The following evidence was submitted to the jury:
The victim testified that she had been in an abusive relationship with Whitten. On February 3, 1993, she met Whitten at his residence to discuss their relationship. She testified that they began “fooling around,” but when she told Whitten that she wanted to talk he became angry. When she attempted to leave, Whitten hit her in the face and pushed her onto the bed, causing her to hit her head. Whitten then proceeded to hold her down by her shoulders so that her chin was touching her chest, causing her to choke. The victim testified that she was afraid she was going to choke to death. Whitten, however, calmed down, they started talking, and then began kissing.
Later a physical fight ensued and Whitten tried to remove the victim’s shoes and pants. She resisted by keeping her feet together and kicking him in the face. Whitten became angry. Eventually the victim removed the rest of her clothes. Whitten took her clothes away from her and put them outside of the room. The victim testified she felt hurt, afraid, and angry. Whitten later gave the victim her clothes back, allowed her to dress, and told her to get out. He then changed his mind, told her she could not leave, and again removed her clothes. They then continued talking and the victim testified that she had sexual intercourse with Whitten but she could not remember whether she was compelled. After the sexual intercourse she testified she felt nauseous.

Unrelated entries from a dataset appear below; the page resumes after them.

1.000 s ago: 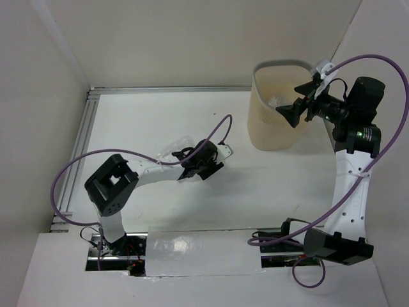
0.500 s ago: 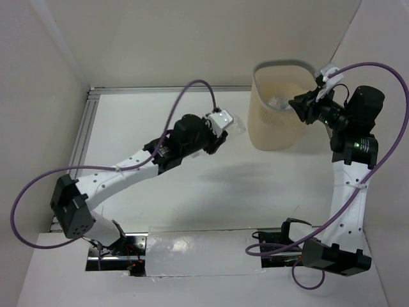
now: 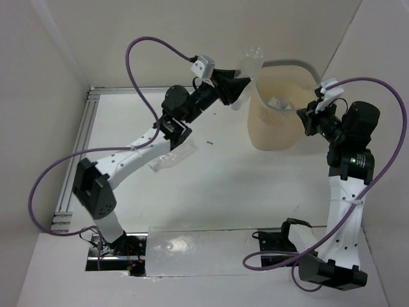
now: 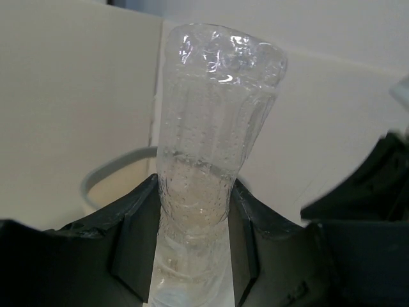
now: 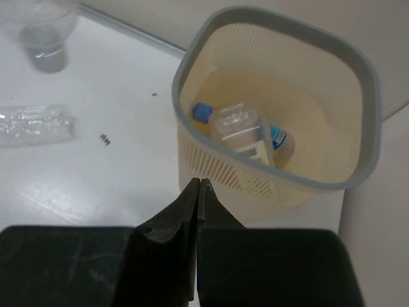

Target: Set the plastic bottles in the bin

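Note:
My left gripper (image 3: 235, 86) is raised beside the bin's left rim, shut on a clear crinkly plastic bottle (image 3: 250, 62) that points up and away from it. In the left wrist view that bottle (image 4: 214, 128) stands between both fingers (image 4: 137, 236). The beige perforated bin (image 3: 271, 125) with its grey rim stands at the back right. Inside the bin (image 5: 367, 109) lie a blue-capped bottle (image 5: 239, 131) and a blue-labelled one (image 5: 279, 139). Another clear bottle (image 3: 172, 158) lies flat on the table under the left arm. My right gripper (image 3: 313, 118) is shut and empty by the bin's right side.
A small dark speck (image 3: 209, 142) lies on the white table left of the bin. White walls close in the back and both sides. A metal rail (image 3: 77, 147) runs along the table's left edge. Purple cables loop over both arms.
The left arm rose from the table and swung right with the bottle, up to the bin's left rim. The right gripper shut and drew back from over the bin.

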Controlling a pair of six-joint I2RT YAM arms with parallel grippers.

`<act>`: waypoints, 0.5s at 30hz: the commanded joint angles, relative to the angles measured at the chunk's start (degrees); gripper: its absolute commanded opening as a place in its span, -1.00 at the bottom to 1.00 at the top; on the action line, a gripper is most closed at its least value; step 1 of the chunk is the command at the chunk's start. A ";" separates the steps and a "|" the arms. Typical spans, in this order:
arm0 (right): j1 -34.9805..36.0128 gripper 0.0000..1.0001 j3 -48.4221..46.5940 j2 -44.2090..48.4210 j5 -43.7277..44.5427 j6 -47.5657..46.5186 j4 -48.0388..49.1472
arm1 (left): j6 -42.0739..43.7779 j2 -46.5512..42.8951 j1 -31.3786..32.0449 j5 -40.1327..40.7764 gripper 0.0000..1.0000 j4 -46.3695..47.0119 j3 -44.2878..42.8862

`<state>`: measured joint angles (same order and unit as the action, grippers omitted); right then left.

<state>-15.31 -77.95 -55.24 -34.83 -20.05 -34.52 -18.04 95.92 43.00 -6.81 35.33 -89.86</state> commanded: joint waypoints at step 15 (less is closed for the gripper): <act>-0.25 -1.00 12.47 10.51 -1.12 -4.12 -8.63 | -24.94 30.45 -0.55 -4.63 -0.13 19.43 -35.10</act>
<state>-15.31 -66.41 -45.93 -36.18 -23.70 -41.25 -41.87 123.92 42.02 -12.34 51.46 -120.57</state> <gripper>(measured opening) 0.008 0.524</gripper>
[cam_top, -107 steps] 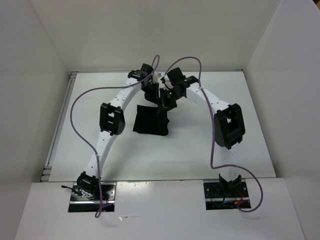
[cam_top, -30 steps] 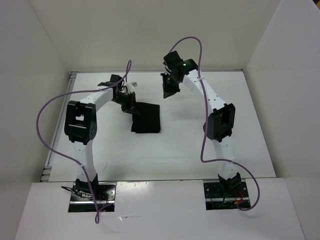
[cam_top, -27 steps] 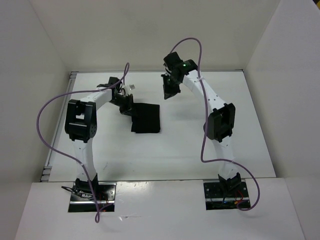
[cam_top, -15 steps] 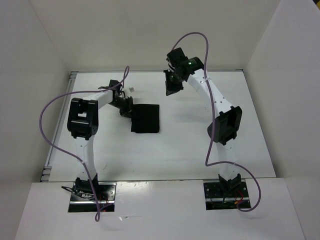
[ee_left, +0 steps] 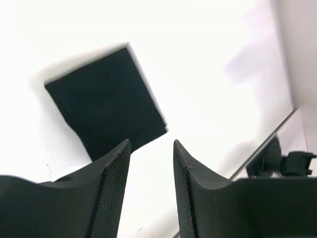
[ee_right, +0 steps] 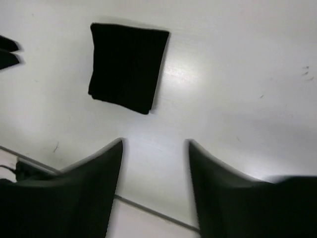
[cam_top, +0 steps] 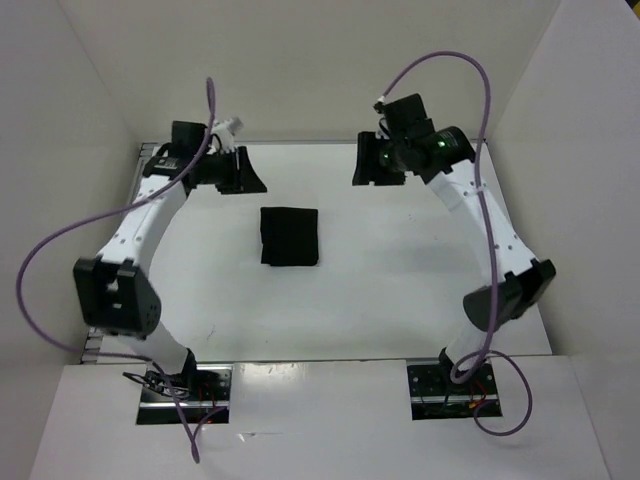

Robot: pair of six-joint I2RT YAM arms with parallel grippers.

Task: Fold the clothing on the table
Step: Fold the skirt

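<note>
Both arms have swung up and clear of the cloth since a second ago. The left black two-finger gripper (cam_top: 240, 172), which was at the cloth's left edge, now hangs in the upper left of the overhead view. The right black gripper (cam_top: 368, 165) has drifted toward the upper right. Both wrist views show each pincer's fingers apart with nothing between them.

The plain black soft fabric clothing (cam_top: 291, 236) lies as a compact folded rectangle at the centre of the glossy white table (cam_top: 400, 290), touched by neither arm, its outline unchanged.

With nothing pinning them, the folded layers could spring open. A finger sweeping back low across the table could also catch an edge and undo the fold.
</note>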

Dr. Hermans, the victim’s physician, examined the victim that same evening. She testified that while obtaining a history of events from her for the purposes of diagnosis and treatment, the victim told her she had been beaten up and forcibly raped. Dr. Hermans also described bruises and abrasions located on the victim’s body and observed that the victim had been crying.
The jury found Whitten guilty on all counts and the court sentenced him to a total of 25 years incarceration followed by five years suspended and four years probation.
I. Appeal of Conviction
We reject Whitten’s argument that there was insufficient evidence to permit the jury to conclude that he compelled the victim to engage in sexual intercourse. When examining the sufficiency of the evidence, we view the evidence in the light most favorable to the State to determine whether a trier of fact “ ‘rationally could find beyond a reasonable doubt every element of the offense charged.’ ”
State v. Taylor,
661 A.2d 665, 668 (Me.1995) (quoting
State v. Barry,
495
A.2d 825, 826 (Me.1985)). To be guilty of gross sexual assault, Whitten must have compelled the victim to engage in a sexual act.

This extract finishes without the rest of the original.